Retumbante também havia sido a recente fuga liderada pelo preto Pio, escravo de sua fazenda, que partiu de Capivari e foi arregimentando negros de fazendas de municípios vizinhos, Porto Feliz, Tietê, Itu, Sorocaba. Deu-lhe um imenso prejuízo, ainda não precisamente contabilizado.

Antes de tão ousada ignomínia, Pio vinha fazendo seguidas afrontas inadmissíveis, como pedir ao fazendeiro que tratasse os seus irmãos de cor preta com dignidade, como se fossem mesmo dignos de algo além do que já lhes era dado, moradia, comida, diversão e instrumentos para o trabalho. Foi submetido aos castigos impostos pelo fazendeiro, que, todavia, não o impediram de levar adiante o audacioso projeto.

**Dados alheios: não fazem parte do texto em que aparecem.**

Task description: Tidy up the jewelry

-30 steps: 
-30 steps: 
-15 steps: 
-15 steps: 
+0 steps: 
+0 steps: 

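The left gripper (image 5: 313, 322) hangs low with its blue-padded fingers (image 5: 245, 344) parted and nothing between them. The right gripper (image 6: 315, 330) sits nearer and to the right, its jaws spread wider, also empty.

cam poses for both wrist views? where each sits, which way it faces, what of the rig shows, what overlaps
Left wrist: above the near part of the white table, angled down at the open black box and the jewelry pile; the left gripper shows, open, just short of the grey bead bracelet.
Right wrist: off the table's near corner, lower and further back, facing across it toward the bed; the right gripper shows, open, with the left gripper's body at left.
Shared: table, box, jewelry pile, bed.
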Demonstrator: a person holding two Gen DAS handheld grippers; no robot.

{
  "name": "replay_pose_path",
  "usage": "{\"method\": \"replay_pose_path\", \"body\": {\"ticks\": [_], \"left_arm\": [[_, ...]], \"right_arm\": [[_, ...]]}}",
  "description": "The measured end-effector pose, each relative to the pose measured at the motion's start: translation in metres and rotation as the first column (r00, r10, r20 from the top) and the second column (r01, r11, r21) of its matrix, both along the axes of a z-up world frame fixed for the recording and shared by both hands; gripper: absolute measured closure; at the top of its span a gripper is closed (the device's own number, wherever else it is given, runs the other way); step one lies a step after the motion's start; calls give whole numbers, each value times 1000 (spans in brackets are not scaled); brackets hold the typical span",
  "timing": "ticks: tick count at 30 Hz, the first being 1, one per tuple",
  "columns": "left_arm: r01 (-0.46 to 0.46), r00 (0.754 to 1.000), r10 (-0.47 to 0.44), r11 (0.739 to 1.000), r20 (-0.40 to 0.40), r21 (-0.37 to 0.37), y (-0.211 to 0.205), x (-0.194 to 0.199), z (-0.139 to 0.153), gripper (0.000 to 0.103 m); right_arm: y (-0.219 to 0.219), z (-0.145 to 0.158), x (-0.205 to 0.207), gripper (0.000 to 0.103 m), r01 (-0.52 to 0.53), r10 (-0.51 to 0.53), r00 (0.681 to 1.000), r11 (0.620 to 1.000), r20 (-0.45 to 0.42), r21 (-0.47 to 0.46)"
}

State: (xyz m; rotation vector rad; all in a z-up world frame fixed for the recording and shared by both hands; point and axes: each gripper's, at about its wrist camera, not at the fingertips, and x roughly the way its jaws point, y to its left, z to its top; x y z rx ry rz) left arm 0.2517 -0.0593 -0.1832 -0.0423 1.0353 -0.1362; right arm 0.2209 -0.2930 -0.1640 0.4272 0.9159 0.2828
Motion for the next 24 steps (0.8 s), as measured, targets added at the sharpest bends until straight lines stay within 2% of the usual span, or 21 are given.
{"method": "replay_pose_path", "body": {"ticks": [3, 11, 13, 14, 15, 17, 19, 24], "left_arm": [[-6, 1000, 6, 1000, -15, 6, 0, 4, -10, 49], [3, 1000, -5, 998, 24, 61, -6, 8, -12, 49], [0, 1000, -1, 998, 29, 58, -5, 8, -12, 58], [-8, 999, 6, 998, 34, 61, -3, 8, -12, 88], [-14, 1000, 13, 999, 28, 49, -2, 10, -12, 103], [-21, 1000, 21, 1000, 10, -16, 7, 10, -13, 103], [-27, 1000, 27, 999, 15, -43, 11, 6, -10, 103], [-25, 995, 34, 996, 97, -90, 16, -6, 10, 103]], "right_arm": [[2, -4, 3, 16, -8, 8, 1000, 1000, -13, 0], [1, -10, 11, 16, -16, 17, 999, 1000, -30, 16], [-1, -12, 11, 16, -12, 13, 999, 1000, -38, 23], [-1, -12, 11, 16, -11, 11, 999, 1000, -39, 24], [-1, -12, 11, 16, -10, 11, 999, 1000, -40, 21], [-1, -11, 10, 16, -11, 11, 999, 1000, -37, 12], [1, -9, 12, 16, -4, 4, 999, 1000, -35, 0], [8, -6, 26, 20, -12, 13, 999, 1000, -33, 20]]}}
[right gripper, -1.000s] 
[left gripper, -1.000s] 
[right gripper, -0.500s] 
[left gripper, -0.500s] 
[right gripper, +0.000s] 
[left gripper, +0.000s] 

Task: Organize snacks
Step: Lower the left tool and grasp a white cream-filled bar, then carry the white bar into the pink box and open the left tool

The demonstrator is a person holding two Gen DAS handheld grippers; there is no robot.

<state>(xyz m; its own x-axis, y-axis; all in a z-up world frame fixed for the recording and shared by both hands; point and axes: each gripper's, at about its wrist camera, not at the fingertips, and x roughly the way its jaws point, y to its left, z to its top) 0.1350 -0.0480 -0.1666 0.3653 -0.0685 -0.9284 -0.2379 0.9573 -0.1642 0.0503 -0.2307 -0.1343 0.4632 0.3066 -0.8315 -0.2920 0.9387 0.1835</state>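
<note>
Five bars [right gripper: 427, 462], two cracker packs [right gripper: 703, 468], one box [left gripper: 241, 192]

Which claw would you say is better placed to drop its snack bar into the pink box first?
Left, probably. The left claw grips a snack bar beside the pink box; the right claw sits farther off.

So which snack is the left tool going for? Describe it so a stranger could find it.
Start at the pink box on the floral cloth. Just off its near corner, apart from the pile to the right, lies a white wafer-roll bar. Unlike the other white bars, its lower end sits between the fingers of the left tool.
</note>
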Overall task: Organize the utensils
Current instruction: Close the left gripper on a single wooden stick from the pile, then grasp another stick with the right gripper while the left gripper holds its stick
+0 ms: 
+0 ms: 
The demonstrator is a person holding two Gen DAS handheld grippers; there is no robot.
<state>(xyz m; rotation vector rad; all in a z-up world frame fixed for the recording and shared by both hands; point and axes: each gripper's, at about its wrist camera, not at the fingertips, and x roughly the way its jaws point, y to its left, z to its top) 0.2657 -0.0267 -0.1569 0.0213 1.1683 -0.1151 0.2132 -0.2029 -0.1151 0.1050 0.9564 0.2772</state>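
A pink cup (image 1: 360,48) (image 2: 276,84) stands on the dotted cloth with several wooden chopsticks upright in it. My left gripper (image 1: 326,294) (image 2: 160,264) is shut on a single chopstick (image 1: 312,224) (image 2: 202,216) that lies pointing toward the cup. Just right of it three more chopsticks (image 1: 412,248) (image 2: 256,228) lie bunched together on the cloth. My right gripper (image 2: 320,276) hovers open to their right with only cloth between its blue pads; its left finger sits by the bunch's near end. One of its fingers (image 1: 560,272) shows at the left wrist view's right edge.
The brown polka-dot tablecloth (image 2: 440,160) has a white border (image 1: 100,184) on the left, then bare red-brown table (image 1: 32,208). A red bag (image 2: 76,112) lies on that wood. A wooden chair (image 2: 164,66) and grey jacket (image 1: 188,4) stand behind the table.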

Pio, negro franzino, muito inteligente, iniciado nas letras por iniciativa da falecida esposa do fazendeiro, foi abatido pelas forças do exército imperial em Cubatão, em outubro de 1887, já quando chegava ao quilombo do Jabaquara, em Santos. O episódio, a que José do Patrocínio chamou de “Êxodo de Capivari”, levou a força imperial a informar o imperador, por ofício, que dali por diante não mais se prestaria a caçar negros fugitivos. E o pior, pensava o coronel, é que o imperador pareceu não se importar com tal gesto de insubordinação. “É o rabo abanando o cachorro”, resmungava.

Esses fatos tiravam o sono ao fazendeiro Salvador, um homem já perto dos setenta anos, de faces avermelhadas, lábios finos, pele prejudicada. Era-lhe forte o pressentimento de que o movimento pela abolição dos escravos ganhava corpo no interior da própria Corte. Temia que qualquer dia daqueles o país amanhecesse com a notícia de uma lei que pusesse fim à escravatura, projeto que já vinha sendo discutido não apenas no parlamento, mas pelos jornais, nos bares e nos salões de barbeiro e até entre os proprietários, que debatiam entre si a melhor forma de serem indenizados pelo erário.

O sol iluminava o verde sem fim da fazenda Brasil, que ele contemplava do alpendre de seu portentoso casarão, metido em roupas grossas, chapelão, botas, um cinto vistoso e um chicote sempre à mão. Toda manhã, como cumprisse um ritual, olhava para o sol e agradecia aos céus pela graça divina de ser filho do coronel Salvador Messias, homem valente de quem houvera herdado o caráter e as dezenas de propriedades.

– Quem sai aos seus não degenera – repetia de si para si, como uma oração e um preito de saudade.


“Fazenda com sete porquinhos”, de Tarsila do Amaral (1943), Imagem: internet

A fazenda Brasil era a maior de suas propriedades e a que lhe trazia melhores resultados. Cultivava café e cana-de-açúcar, produzia álcool e cachaça. Havia mais de uma década que, ano após ano, suas fazendas vinham batendo recordes seguidos de produção e lucratividade. Temia que tudo se perdesse por conta da aventura republicana que via desenhar-se no horizonte.

O país vivia um momento de prosperidade, sob a batuta de um imperador de inegável competência, a quem se reconheciam cultura e generosidade; pena que – ressentia-se o coronel – se deixasse levar por sentimentalismos. Achava-o um idealista e cordial demais. Aventureiros se aproveitavam do que lhe parecia falta de firmeza do governante e ameaçavam pôr tudo a perder.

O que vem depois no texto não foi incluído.